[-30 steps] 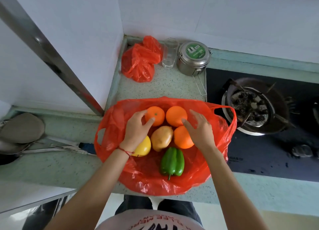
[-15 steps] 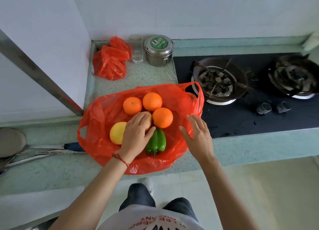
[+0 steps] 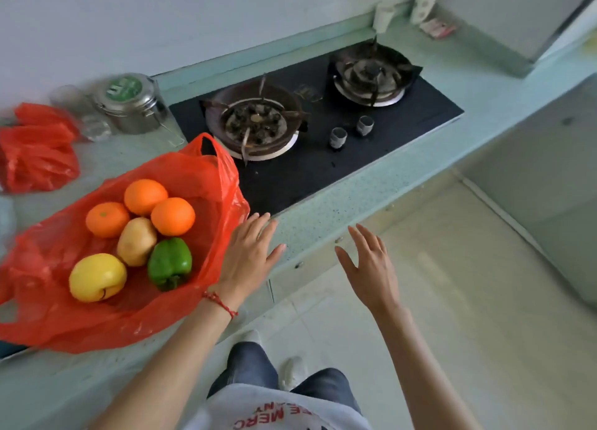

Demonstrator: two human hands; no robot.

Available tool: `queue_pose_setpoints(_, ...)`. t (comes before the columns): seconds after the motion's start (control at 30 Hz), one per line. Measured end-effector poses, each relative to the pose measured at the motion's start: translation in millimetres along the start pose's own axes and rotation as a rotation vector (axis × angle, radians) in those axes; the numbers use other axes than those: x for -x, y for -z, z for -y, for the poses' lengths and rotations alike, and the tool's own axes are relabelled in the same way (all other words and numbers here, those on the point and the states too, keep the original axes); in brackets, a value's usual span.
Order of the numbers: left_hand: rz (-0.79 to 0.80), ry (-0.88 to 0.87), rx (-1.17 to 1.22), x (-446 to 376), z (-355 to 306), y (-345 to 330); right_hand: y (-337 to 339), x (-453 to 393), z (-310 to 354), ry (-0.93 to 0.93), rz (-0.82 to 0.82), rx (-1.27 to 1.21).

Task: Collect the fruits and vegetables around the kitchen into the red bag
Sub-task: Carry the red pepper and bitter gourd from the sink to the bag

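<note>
The red bag (image 3: 193,177) lies open on the green counter at the left. Inside it sit three oranges (image 3: 172,216), a potato (image 3: 136,240), a green pepper (image 3: 169,261) and a yellow apple (image 3: 97,277). My left hand (image 3: 248,255) hovers with straight fingers over the counter edge, just right of the bag's rim. My right hand (image 3: 371,268) hangs open over the floor, further right, holding nothing.
A black two-burner gas hob (image 3: 323,158) lies right of the bag. A steel tin with a green lid (image 3: 127,106), a glass (image 3: 93,127) and a second crumpled red bag (image 3: 35,152) stand at the back left. The tiled floor (image 3: 468,300) opens to the right.
My left hand left the fruit in the bag and moved out to its right. My right hand swung right, off the counter. The view has turned right toward the hob.
</note>
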State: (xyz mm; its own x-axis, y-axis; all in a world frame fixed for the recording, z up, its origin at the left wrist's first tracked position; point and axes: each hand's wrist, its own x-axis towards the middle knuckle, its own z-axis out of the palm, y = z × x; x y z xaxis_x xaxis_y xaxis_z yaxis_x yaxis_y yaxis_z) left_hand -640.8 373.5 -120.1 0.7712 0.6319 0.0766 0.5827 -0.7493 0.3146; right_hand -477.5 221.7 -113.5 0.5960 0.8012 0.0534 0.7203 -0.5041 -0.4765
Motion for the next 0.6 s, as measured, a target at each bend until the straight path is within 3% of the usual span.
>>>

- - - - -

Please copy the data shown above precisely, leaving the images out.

[-30 steps] 
[-15 steps] 
[+0 steps] 

Demonstrator: two human hands; no robot.

Available tool: `queue_pose_setpoints(_, ...)`. t (comes before the columns): seconds after the motion's start (control at 30 Hz), one per line. Measured end-effector poses, each relative to the pose measured at the motion's start: translation in millimetres along the start pose's own axes and rotation as a rotation vector (axis × angle, radians) in those axes; the numbers use other axes than those: x for -x, y for -z, z for -y, for the poses' lengths and rotations alike, and the tool's own axes are relabelled in the same way (all other words and numbers here, those on the point and the states too, keep the original axes); in brackets, a value's usual span.
Order of the numbers: left_hand: rz (-0.79 to 0.80), ry (-0.88 to 0.87), rx (-1.17 to 1.22), x (-446 to 376), z (-355 to 306), y (-345 to 330); right_hand: y (-337 to 339), x (-453 to 393), z (-310 to 354), ry (-0.93 to 0.93), rz (-0.82 to 0.82), rx (-1.27 to 1.21).

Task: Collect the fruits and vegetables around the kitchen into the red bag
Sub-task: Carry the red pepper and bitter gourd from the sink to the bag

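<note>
The red bag (image 3: 193,177) lies open on the green counter at the left. Inside it sit three oranges (image 3: 172,216), a potato (image 3: 136,240), a green pepper (image 3: 169,261) and a yellow apple (image 3: 97,277). My left hand (image 3: 248,255) hovers with straight fingers over the counter edge, just right of the bag's rim. My right hand (image 3: 371,268) hangs open over the floor, further right, holding nothing.
A black two-burner gas hob (image 3: 323,158) lies right of the bag. A steel tin with a green lid (image 3: 127,106), a glass (image 3: 93,127) and a second crumpled red bag (image 3: 35,152) stand at the back left. The tiled floor (image 3: 468,300) opens to the right.
My left hand left the fruit in the bag and moved out to its right. My right hand swung right, off the counter. The view has turned right toward the hob.
</note>
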State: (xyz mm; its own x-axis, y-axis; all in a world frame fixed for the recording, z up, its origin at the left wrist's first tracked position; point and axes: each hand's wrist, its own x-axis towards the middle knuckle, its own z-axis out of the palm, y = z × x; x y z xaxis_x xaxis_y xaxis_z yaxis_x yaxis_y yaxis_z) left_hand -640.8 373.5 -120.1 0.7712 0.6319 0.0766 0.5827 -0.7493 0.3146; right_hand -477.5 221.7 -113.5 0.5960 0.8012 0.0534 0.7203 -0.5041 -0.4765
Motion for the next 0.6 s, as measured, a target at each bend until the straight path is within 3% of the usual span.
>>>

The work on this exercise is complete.